Roma, año 96. El tiempo era agradable en esta mañana de primavera. Sin embargo, el tercer sucesor de san Pedro estaba desanimado. Clemente había recibido noticias de Corinto, y no eran mejores que las anteriores. Desde hacía algún tiempo, los cristianos de Corinto estaban divididos. Todos habían reconocido a Cristo, pero los orígenes judíos de unos y paganos de otros sembraron la discordia. Muchos presbíteros y líderes de las comunidades habían sido expulsados de sus puestos a raíz de una revuelta.
Un mal presentimiento rondaba la mente del Papa. La Iglesia de Corinto podía sufrir una ruptura irreparable. Sin embargo, era su deber unir a los cristianos del mundo bajo la bandera de Jesús.
La epístola a los Corintios
Clemente debía devolver la sensatez al caos. Sin demora, escribió a la comunidad.
Comenzó su carta saludando dignamente a sus hermanos en la fe, luego señaló la importancia de la unidad, que debe ser la fuerza y el pilar de la Iglesia. Pero los reproches no tardaron en llegar. Los presbíteros, expulsados por los corintios, tenían virtudes innegables. Vergüenza debería darles a los agitadores que los atacaron. ¿No eran conscientes de lo que han hecho?

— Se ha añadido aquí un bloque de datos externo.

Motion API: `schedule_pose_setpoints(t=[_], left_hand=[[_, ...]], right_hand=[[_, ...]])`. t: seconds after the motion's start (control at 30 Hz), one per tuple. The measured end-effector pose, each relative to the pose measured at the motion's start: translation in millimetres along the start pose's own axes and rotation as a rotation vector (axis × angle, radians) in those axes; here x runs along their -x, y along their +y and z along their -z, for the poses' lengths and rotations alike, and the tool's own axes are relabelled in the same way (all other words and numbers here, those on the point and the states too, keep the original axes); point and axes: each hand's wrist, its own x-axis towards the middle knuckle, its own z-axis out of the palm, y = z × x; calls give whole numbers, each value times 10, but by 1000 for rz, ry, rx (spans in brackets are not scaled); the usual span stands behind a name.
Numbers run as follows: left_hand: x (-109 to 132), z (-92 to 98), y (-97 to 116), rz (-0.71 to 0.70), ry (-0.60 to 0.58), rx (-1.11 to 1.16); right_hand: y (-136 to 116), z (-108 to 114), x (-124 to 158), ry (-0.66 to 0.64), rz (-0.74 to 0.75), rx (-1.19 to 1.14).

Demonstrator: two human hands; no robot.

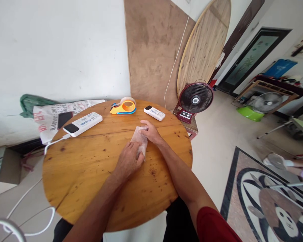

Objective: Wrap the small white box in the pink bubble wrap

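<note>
A flat, whitish translucent packet, looking like bubble wrap (pixel 142 148), lies on the round wooden table (pixel 91 174). What is inside it cannot be made out. My left hand (pixel 128 159) holds its near left part, fingers bent over the top and thumb at the near edge. At the far right end, my right hand (pixel 151 132) grips it between the thumb and fingers. Beyond the hands stand an orange and blue tape dispenser (pixel 123 106) with a roll of tape and a small white device (pixel 154 113) with a dark end.
A larger white device (pixel 83 124) with a plugged-in white cable (pixel 57 140) lies at the table's far left. A printed sack (pixel 44 121) hangs by the wall there. A dark red fan (pixel 195 99) stands on a stool (pixel 190 126) beyond the right edge.
</note>
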Motion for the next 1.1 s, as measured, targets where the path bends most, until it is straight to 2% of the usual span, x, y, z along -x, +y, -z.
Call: schedule_pose_setpoints(t=[0.27,0.43,0.63,0.83,1.1], left_hand=[[-2,-31,-42,50,17,-6],[2,-44,-59,56,68,-70],[15,-69,-81,187,162,-172],[25,-117,-97,319,267,-103],[16,-113,-108,337,203,12]], right_hand=[[-306,74,93,-101,19,-218],[-468,90,154,-140,68,-140],[-616,53,350,-124,118,-15],[-742,51,600,-78,145,9],[-687,-57,803,15,98,2]])
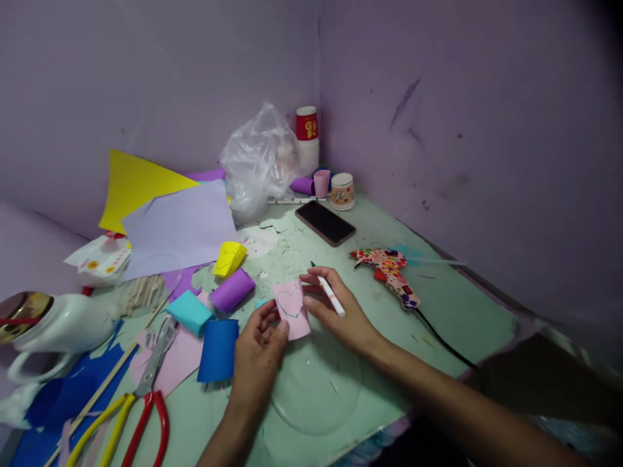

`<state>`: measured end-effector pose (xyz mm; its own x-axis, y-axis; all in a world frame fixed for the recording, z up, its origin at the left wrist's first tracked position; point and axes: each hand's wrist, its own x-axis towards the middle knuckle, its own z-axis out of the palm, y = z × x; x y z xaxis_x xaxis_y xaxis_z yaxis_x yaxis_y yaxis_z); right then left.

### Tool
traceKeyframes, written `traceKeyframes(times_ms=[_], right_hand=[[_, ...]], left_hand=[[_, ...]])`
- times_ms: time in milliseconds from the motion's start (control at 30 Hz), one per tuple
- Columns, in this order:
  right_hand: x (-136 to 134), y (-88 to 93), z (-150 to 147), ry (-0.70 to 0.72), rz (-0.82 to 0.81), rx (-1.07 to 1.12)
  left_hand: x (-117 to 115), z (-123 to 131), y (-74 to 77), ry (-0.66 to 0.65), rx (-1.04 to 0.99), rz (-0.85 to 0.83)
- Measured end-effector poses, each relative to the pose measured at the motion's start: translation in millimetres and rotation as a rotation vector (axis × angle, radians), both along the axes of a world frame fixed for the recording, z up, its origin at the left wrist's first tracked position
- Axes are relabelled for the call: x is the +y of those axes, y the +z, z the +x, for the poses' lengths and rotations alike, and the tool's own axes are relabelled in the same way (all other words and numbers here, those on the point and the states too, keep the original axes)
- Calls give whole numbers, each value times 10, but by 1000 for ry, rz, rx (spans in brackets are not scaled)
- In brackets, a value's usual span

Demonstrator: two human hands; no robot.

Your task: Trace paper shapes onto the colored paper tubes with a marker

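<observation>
A small pink paper with a heart outline drawn on it lies on the green table. My left hand pinches its lower edge between thumb and fingers. My right hand holds a white pen with a dark tip and touches the paper's right edge. Rolled paper tubes lie just left of the hands: a dark blue one, a teal one, a purple one and a yellow one.
Scissors with red and yellow handles lie at the front left. A patterned glue gun with a black cord and a phone lie to the right. Paper sheets, a plastic bag and cups fill the back corner. A white jug stands far left.
</observation>
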<state>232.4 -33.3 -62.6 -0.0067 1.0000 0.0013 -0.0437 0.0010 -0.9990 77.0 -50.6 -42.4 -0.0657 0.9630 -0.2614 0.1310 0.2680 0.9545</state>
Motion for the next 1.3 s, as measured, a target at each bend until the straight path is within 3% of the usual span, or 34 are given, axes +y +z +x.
traceKeyframes(times_ms=[100,233,333,433,533,633,733,833,1067,1200,1300], right_hand=[[21,97,-47,3,-105,-68],[-1,219,-148,-34,-159,-281],[3,225,-182,-59,-152,-239],[41,197,-127,-75,-130,-64],[81,240,-3,-49,-89,206],[101,381,106,31,-67,525],[121,497,123,152,-39,782],[173,463,42,286,-63,924],[299,163,-209,394,-133,728],[338,178,-204,380,-137,757],[368,236,-126,300,-130,651]], left_hand=[[-9,37,22,20,-63,-8],[-86,77,35,-11,33,49],[-130,51,58,-70,158,94],[-123,-23,93,-45,287,168],[-63,-121,127,145,346,265],[7,-204,157,199,151,233],[36,-223,169,123,-119,120],[20,-171,136,60,-289,47],[-1,-99,42,-151,-538,-53],[8,-187,89,-137,-442,-64],[11,-251,114,-129,-293,-4]])
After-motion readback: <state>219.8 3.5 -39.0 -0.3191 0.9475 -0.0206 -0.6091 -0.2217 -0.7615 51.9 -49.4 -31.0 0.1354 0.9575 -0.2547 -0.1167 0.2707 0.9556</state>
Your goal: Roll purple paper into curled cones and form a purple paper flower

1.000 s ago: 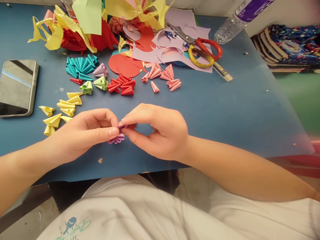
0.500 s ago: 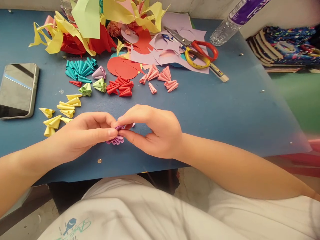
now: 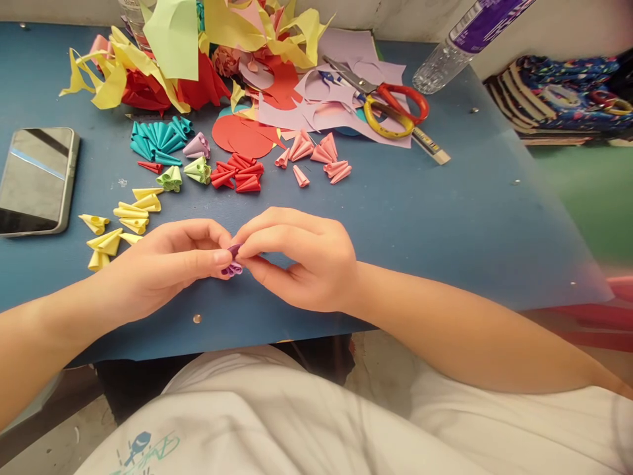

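Between my two hands is a small purple paper flower [image 3: 232, 269] made of rolled cones, partly hidden by fingers. My left hand [image 3: 180, 264] pinches it between thumb and fingers. From the other side, the fingertips of my right hand [image 3: 301, 260] close on its upper edge. Yellow paper cones [image 3: 133, 210] lie just beyond my left hand. Farther back are red cones [image 3: 240, 173], pale green cones [image 3: 198, 170], teal cones [image 3: 158, 138], a lilac cone cluster [image 3: 197, 146] and pink cones [image 3: 324, 148].
A phone [image 3: 37, 181] lies at the left. Crumpled paper scraps [image 3: 173, 53], red paper circles [image 3: 242, 135] and lilac offcuts [image 3: 297, 112] cover the back. Scissors [image 3: 390, 109] rest by a ruler-like strip [image 3: 430, 145]. A plastic bottle [image 3: 442, 66] stands at the back right.
My right fingers have shifted slightly on the purple paper flower, which now appears turned, with less of its lower edge showing. My left hand keeps its pinch.
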Tool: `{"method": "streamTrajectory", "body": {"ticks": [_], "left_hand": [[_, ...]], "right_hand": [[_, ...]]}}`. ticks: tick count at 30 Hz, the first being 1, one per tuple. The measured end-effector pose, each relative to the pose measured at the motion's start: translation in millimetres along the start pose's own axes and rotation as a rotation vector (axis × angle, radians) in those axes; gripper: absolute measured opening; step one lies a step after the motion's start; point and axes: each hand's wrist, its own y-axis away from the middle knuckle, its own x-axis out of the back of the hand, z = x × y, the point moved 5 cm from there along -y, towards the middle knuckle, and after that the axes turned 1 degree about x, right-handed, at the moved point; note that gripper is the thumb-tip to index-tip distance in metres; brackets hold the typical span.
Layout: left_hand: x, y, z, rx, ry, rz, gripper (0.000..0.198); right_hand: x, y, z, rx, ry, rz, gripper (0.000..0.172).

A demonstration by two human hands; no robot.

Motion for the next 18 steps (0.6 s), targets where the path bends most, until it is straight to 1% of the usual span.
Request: {"method": "streamTrajectory", "body": {"ticks": [2, 4, 6, 8, 11, 14, 18], "left_hand": [[-1.7, 0, 1, -0.005, -0.017, 0.0, 0.024], [-4.3, 1, 4, 0.001, -0.037, 0.037, 0.026], [-7.1, 3, 6, 0.006, -0.057, 0.091, 0.028], [-10.3, 5, 8, 0.002, -0.078, 0.116, 0.027], [-14.4, 7, 8, -0.009, -0.091, 0.078, 0.02], [-14.4, 6, 6, -0.019, -0.068, 0.05, 0.017], [-12.1, 3, 3, -0.023, -0.068, 0.043, 0.025]], "right_hand": [[0, -1, -1, 0.013, 0.008, -0.025, 0.016], [0, -1, -2, 0.019, 0.022, -0.036, 0.017], [-1, 0, -1, 0.015, 0.022, -0.039, 0.015], [-2, 1, 1, 0.017, 0.011, -0.042, 0.012], [-4, 1, 1, 0.055, -0.003, -0.057, 0.015], [-6, 2, -2, 0.085, -0.002, -0.062, 0.017], [-5, 3, -3, 0.017, 0.076, -0.013, 0.016]]}}
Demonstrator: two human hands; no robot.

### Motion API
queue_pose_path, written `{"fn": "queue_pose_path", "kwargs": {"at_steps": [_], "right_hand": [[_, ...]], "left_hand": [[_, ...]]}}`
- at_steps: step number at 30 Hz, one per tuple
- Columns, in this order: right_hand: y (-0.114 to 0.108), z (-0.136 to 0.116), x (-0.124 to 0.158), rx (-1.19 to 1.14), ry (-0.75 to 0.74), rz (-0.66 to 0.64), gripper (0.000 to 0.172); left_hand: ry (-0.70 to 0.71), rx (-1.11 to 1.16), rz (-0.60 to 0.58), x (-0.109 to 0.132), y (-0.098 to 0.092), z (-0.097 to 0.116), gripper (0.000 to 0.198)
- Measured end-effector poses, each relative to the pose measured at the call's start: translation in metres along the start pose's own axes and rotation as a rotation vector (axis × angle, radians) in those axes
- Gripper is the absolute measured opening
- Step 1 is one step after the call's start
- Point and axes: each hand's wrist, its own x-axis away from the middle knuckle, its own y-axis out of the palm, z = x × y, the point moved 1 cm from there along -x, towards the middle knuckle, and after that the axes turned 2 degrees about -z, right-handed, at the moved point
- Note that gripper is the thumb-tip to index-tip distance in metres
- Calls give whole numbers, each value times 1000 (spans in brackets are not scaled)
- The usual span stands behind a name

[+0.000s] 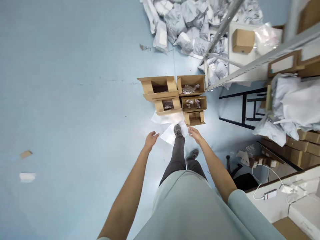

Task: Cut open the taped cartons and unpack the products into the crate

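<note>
My left hand [151,140] hangs over the blue floor with thumb and fingers apart, and nothing shows in it. Beyond its fingertips lie white sheets [168,135] on the floor, one of them under my shoe [178,130]. My right hand [195,134] is open and empty, just on the near side of a small open cardboard box [194,123]; whether it touches the box I cannot tell. More open cartons stand behind: a larger box [147,87], a box with crumpled clear plastic [190,80], another holding small wrapped pieces [183,108], and a narrow box [160,107].
Grey-white parcel bags [180,18] are heaped at the back. A metal frame [222,30] and a white table [235,68] stand to the right. Further right are a black stand [244,110], stacked cartons [297,148] and a desk with a white cable [255,198].
</note>
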Motion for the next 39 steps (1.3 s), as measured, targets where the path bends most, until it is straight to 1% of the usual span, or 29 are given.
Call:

"Esto ha dado lugar a un cisma que ha pervertido a muchos y ha sumido a muchos en el desánimo, a muchos en la duda, y la revuelta continúa".
Por no mencionar el hecho de que esta división da a los paganos aún más razones para blasfemar. No es solo Corinto, sino toda la Iglesia la que se ve afectada. ¿Dónde está la unidad que Cristo vino a establecer? Clemente salpica su carta con ejemplos de la Biblia para dirigirse a los cristianos de origen judío. Para los de cultura helénica, recurre a la mitología y la filosofía paganas.
Heredero de san Pablo
Con humildad, Clemente prosiguió su carta. Los corintios no eran los únicos culpables. Todos los cristianos del mundo son pecadores y necesitan corregirse cuando se descarrían. Y Cristo es misericordioso, perdona todo en cualquier circunstancia.
"Sometámonos, pues, a su magnífica y gloriosa voluntad, hagámonos suplicantes, pidiéndole de rodillas su piedad y su bondad. Recurriendo a sus misericordias, abandonemos las vanas preocupaciones y los celos que conducen a la muerte".
Caridad, humildad, unidad… Estas son las cualidades que Dios pide a sus hijos. Cuando los enviados de Clemente leyeron la carta, la congregación no perdió detalle. San Pablo se dirigió a ellos de la misma manera unas décadas antes, así que las palabras de Clemente cautivaron el corazón de todos los que las escucharon.
"¡Que el cuerpo que formamos en Jesucristo permanezca íntegro! Que cada uno de nosotros respete el carisma que ha recibido en el prójimo".
El Papa concluyó su carta con una oración por la Iglesia de Dios. A partir de ese momento, los cristianos se arrepintieron y la Iglesia de Corinto volvió a estar unida.